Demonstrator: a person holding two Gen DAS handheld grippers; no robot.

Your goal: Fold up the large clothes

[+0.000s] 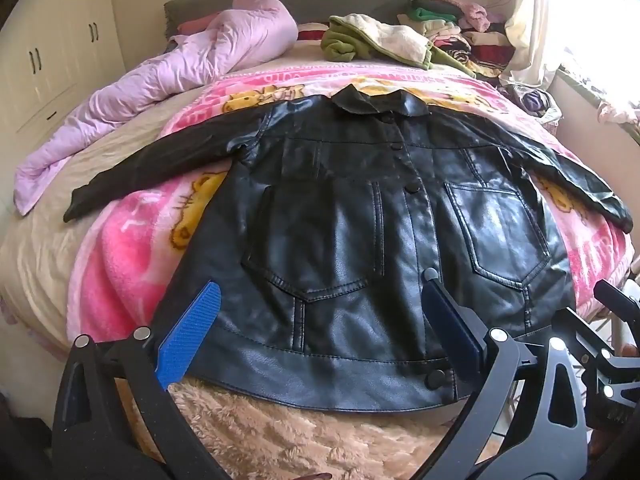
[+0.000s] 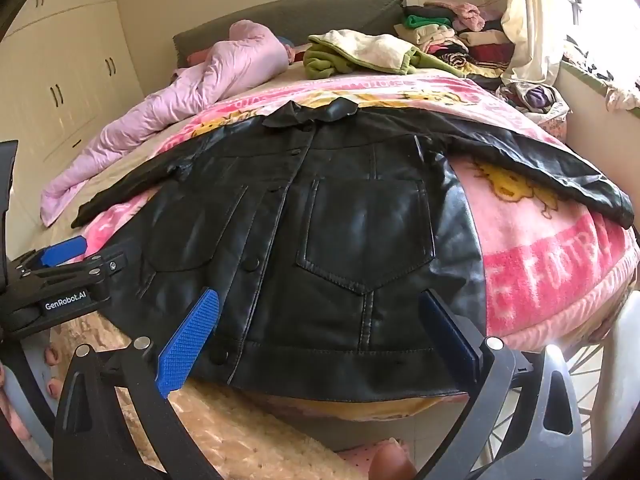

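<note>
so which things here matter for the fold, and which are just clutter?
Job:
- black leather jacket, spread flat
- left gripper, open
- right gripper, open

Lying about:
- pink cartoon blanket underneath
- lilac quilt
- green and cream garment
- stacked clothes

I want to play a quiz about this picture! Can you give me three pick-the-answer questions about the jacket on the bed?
1. Where does the black jacket lie?
A. on the pink cartoon blanket
B. on the floor
C. in the wardrobe

2. What colour are the gripper pads?
A. red
B. blue
C. green

3. How do the jacket's sleeves lie?
A. folded in
B. spread out to both sides
C. rolled up

Answers: 1 A, pink blanket shows around it. 2 B, both views show blue pads. 3 B, each sleeve stretches sideways.
</note>
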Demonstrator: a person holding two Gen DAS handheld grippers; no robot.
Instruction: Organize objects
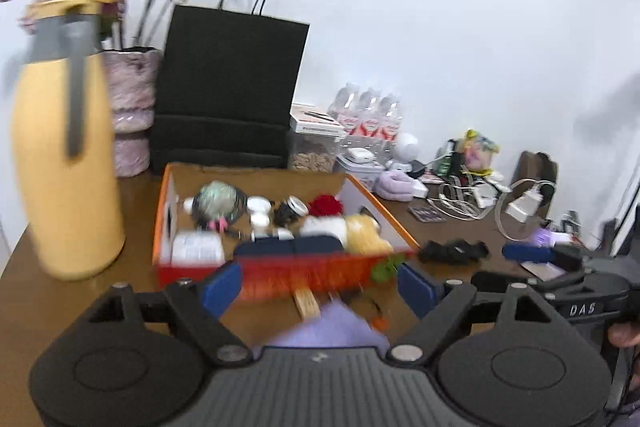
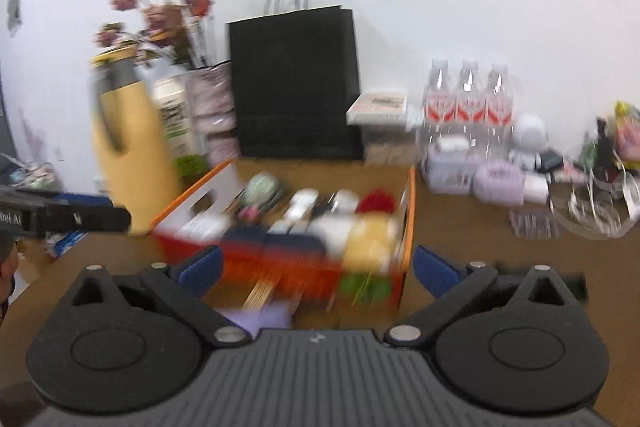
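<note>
Both grippers, left [image 1: 320, 287] and right [image 2: 318, 269], hang spread wide with nothing between the jaws, just short of the orange box [image 1: 280, 267] on the table [image 1: 24, 291]. Best move, I'd say: steady the hands, pick one loose item near the box's front. The box already holds a plush toy [image 1: 352, 229], red flower [image 1: 326, 205], small jars and a shiny ball [image 1: 218, 203]. Behind it stand the yellow jug [image 1: 68, 163] and black bag [image 1: 228, 87].

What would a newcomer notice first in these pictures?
First the orange box in the middle of the brown table, full of small things. Behind it a black paper bag stands against the white wall, and at the left a tall yellow jug rises beside a vase of dried pink flowers.
</note>
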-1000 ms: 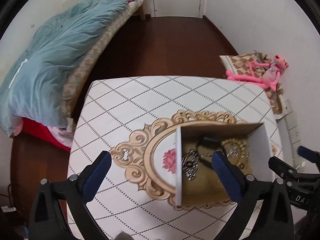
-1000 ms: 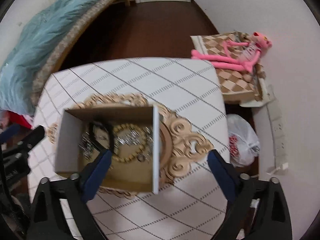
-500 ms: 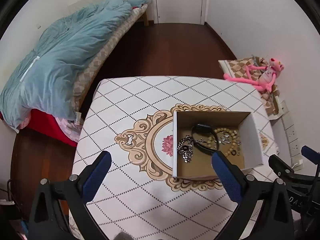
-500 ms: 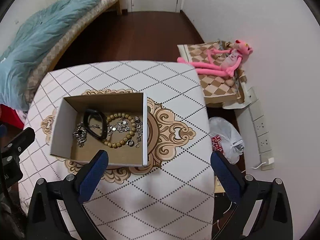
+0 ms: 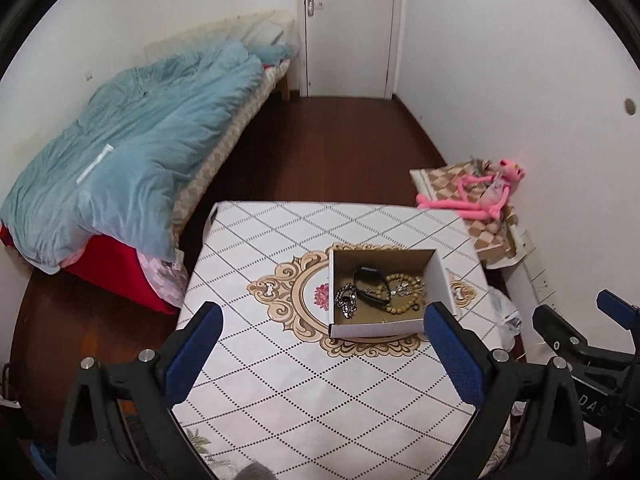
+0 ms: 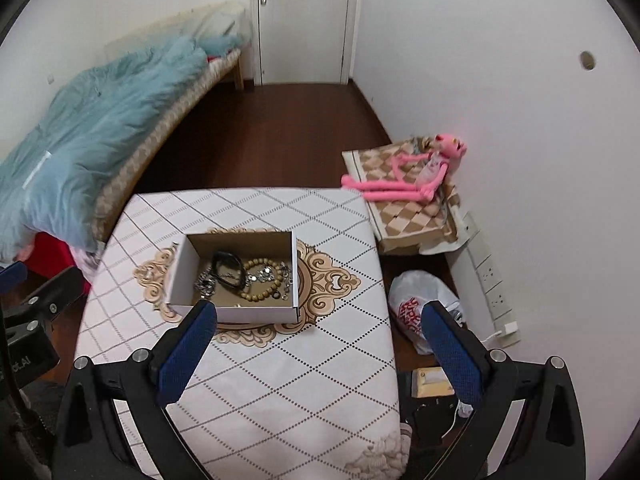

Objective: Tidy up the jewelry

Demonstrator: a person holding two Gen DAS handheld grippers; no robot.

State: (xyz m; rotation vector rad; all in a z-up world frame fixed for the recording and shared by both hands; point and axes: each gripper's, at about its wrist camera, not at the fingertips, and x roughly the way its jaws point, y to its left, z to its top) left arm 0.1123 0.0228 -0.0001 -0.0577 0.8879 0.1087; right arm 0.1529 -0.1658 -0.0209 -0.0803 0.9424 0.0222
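Observation:
An open white cardboard box (image 5: 376, 328) (image 6: 236, 313) stands on the patterned table (image 5: 280, 380) (image 6: 288, 372). Inside lie a black band (image 5: 370, 285) (image 6: 228, 266), a wooden bead bracelet (image 5: 404, 304) (image 6: 262, 294), a silver chain (image 5: 347, 300) (image 6: 206, 283) and small silver pieces (image 6: 280, 274). My left gripper (image 5: 324, 354) hangs open above the near part of the table, well back from the box. My right gripper (image 6: 318, 350) is open too, above the table's near right edge. Neither holds anything.
A bed with a blue quilt (image 5: 132, 152) (image 6: 80, 152) runs along the left. A pink plush toy (image 5: 480, 196) (image 6: 412, 176) lies on a checkered cushion by the right wall. A white plastic bag (image 6: 420, 308) sits on the floor beside the table, near a wall power strip (image 6: 492, 284).
Both grippers have pulled up and back from the box, so it looks smaller and farther away and more of the room shows. Both stayed open. The jewelry in the box has not moved.

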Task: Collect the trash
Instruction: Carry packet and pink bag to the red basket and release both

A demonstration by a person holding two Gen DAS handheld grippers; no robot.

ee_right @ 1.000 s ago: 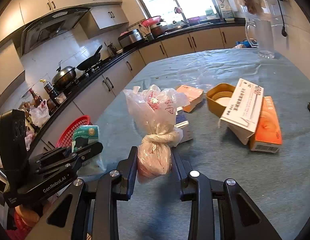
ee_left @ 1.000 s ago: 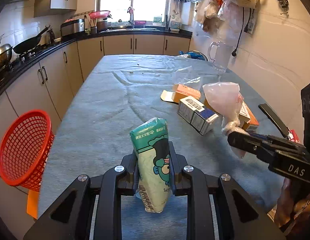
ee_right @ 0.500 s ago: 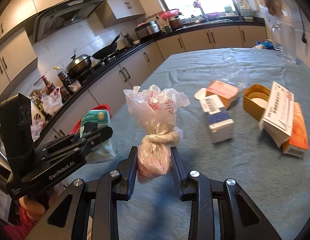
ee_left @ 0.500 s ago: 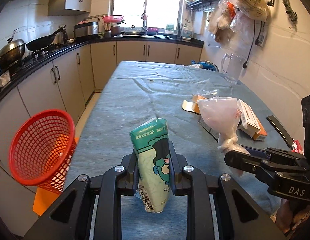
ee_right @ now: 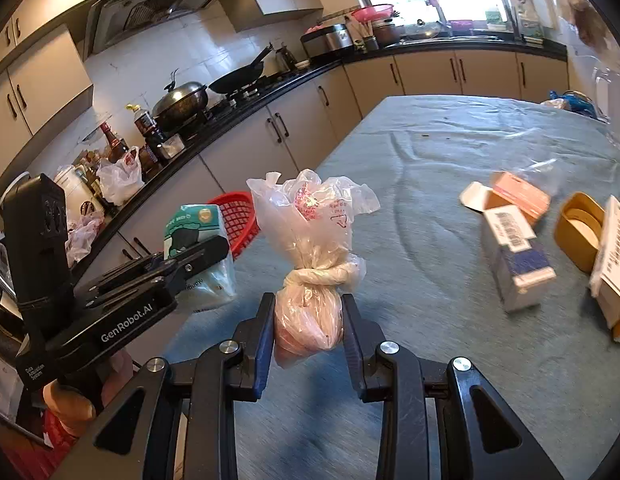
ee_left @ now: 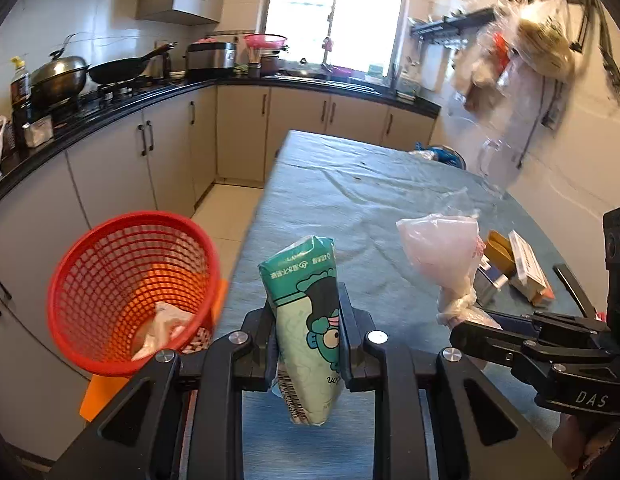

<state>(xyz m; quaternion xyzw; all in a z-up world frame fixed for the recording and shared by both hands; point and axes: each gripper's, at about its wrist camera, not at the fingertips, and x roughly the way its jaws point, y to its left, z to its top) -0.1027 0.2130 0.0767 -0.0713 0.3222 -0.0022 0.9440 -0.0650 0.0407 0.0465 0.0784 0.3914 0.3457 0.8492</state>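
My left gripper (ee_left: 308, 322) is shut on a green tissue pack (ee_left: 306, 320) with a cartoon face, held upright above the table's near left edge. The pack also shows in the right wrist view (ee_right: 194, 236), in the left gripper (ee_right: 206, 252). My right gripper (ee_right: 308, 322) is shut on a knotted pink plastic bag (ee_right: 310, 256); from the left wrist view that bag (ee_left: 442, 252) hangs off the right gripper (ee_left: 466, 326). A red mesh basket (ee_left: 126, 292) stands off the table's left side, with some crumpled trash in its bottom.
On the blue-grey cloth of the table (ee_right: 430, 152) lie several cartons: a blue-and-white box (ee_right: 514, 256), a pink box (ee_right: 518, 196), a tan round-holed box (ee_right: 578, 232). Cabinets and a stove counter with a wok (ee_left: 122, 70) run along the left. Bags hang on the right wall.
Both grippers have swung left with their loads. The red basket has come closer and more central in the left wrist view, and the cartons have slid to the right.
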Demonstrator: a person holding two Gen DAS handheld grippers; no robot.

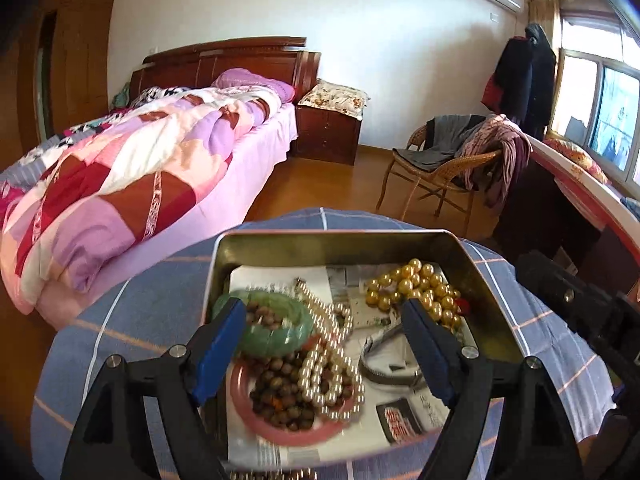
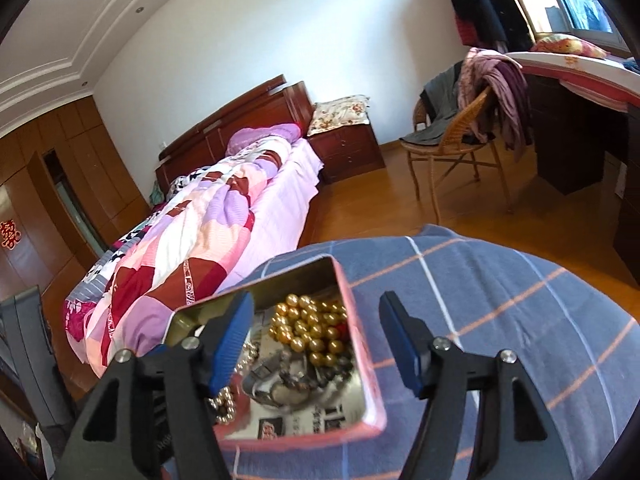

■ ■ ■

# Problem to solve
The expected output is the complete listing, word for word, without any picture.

# Response to the task
Demonstrator: a person holding two Gen DAS handheld grippers; no robot.

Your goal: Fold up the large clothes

[+0.000s] 
[+0.000s] 

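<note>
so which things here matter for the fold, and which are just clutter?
Job:
- black leather jacket, spread flat
- left gripper, open
- right gripper, open

Lying about:
- pink cartoon blanket underneath
- lilac quilt
- green and cream garment
- stacked clothes

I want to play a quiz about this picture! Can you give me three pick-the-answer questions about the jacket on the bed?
1. Where does the black jacket lie?
A. on the pink cartoon blanket
B. on the floor
C. in the wardrobe

2. What colour are the gripper pads?
A. red
B. blue
C. green

3. How do the jacket's sleeves lie?
A. folded in
B. spread out to both sides
C. rolled up

Answers: 1 A, pink blanket shows around it. 2 B, both views show blue pads. 3 B, each sleeve stretches sideways.
</note>
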Demonstrator: a person holding two Gen DAS handheld grippers; no robot.
Instruction: Organize objects
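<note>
Both grippers, left [image 1: 320, 287] and right [image 2: 318, 269], hang spread wide with nothing between the jaws, just short of the orange box [image 1: 280, 267] on the table [image 1: 24, 291]. Best move, I'd say: steady the hands, pick one loose item near the box's front. The box already holds a plush toy [image 1: 352, 229], red flower [image 1: 326, 205], small jars and a shiny ball [image 1: 218, 203]. Behind it stand the yellow jug [image 1: 68, 163] and black bag [image 1: 228, 87].

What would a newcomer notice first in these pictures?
First the orange box in the middle of the brown table, full of small things. Behind it a black paper bag stands against the white wall, and at the left a tall yellow jug rises beside a vase of dried pink flowers.
</note>
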-1000 ms: 
-1000 ms: 
-500 ms: 
-500 ms: 
+0 ms: 
+0 ms: 

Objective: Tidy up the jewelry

Demonstrator: a person holding two Gen DAS handheld grippers; no robot.

State: (xyz m; rotation vector rad; all in a z-up world frame fixed for the recording and shared by both hands; point and axes: each gripper's, at about its wrist camera, not at the fingertips, and x roughly the way its jaws point, y to its left, z to its top) left arm 0.1123 0.0228 -0.0001 -0.0577 0.8879 0.1087; right arm 0.1529 -0.1658 -0.0209 -0.0803 0.9424 0.0222
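Observation:
An open white cardboard box (image 5: 376, 328) (image 6: 236, 313) stands on the patterned table (image 5: 280, 380) (image 6: 288, 372). Inside lie a black band (image 5: 370, 285) (image 6: 228, 266), a wooden bead bracelet (image 5: 404, 304) (image 6: 262, 294), a silver chain (image 5: 347, 300) (image 6: 206, 283) and small silver pieces (image 6: 280, 274). My left gripper (image 5: 324, 354) hangs open above the near part of the table, well back from the box. My right gripper (image 6: 318, 350) is open too, above the table's near right edge. Neither holds anything.
A bed with a blue quilt (image 5: 132, 152) (image 6: 80, 152) runs along the left. A pink plush toy (image 5: 480, 196) (image 6: 412, 176) lies on a checkered cushion by the right wall. A white plastic bag (image 6: 420, 308) sits on the floor beside the table, near a wall power strip (image 6: 492, 284).
Both grippers have pulled up and back from the box, so it looks smaller and farther away and more of the room shows. Both stayed open. The jewelry in the box has not moved.
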
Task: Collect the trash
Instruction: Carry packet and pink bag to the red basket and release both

A demonstration by a person holding two Gen DAS handheld grippers; no robot.

ee_right @ 1.000 s ago: 
ee_left @ 1.000 s ago: 
ee_right @ 0.500 s ago: 
ee_left @ 0.500 s ago: 
ee_right @ now: 
ee_left @ now: 

<state>(xyz m; quaternion xyzw; all in a z-up world frame fixed for the recording and shared by both hands; point and axes: each gripper's, at about its wrist camera, not at the fingertips, and x roughly the way its jaws point, y to its left, z to its top) -0.1027 0.2130 0.0767 -0.0713 0.3222 -0.0022 0.9440 -0.0650 0.0407 0.0465 0.0784 0.3914 0.3457 0.8492</state>
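My left gripper (ee_left: 308, 322) is shut on a green tissue pack (ee_left: 306, 320) with a cartoon face, held upright above the table's near left edge. The pack also shows in the right wrist view (ee_right: 194, 236), in the left gripper (ee_right: 206, 252). My right gripper (ee_right: 308, 322) is shut on a knotted pink plastic bag (ee_right: 310, 256); from the left wrist view that bag (ee_left: 442, 252) hangs off the right gripper (ee_left: 466, 326). A red mesh basket (ee_left: 126, 292) stands off the table's left side, with some crumpled trash in its bottom.
On the blue-grey cloth of the table (ee_right: 430, 152) lie several cartons: a blue-and-white box (ee_right: 514, 256), a pink box (ee_right: 518, 196), a tan round-holed box (ee_right: 578, 232). Cabinets and a stove counter with a wok (ee_left: 122, 70) run along the left. Bags hang on the right wall.
Both grippers have swung left with their loads. The red basket has come closer and more central in the left wrist view, and the cartons have slid to the right.
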Demonstrator: a person holding two Gen DAS handheld grippers; no robot.

The answer has been supplied in full.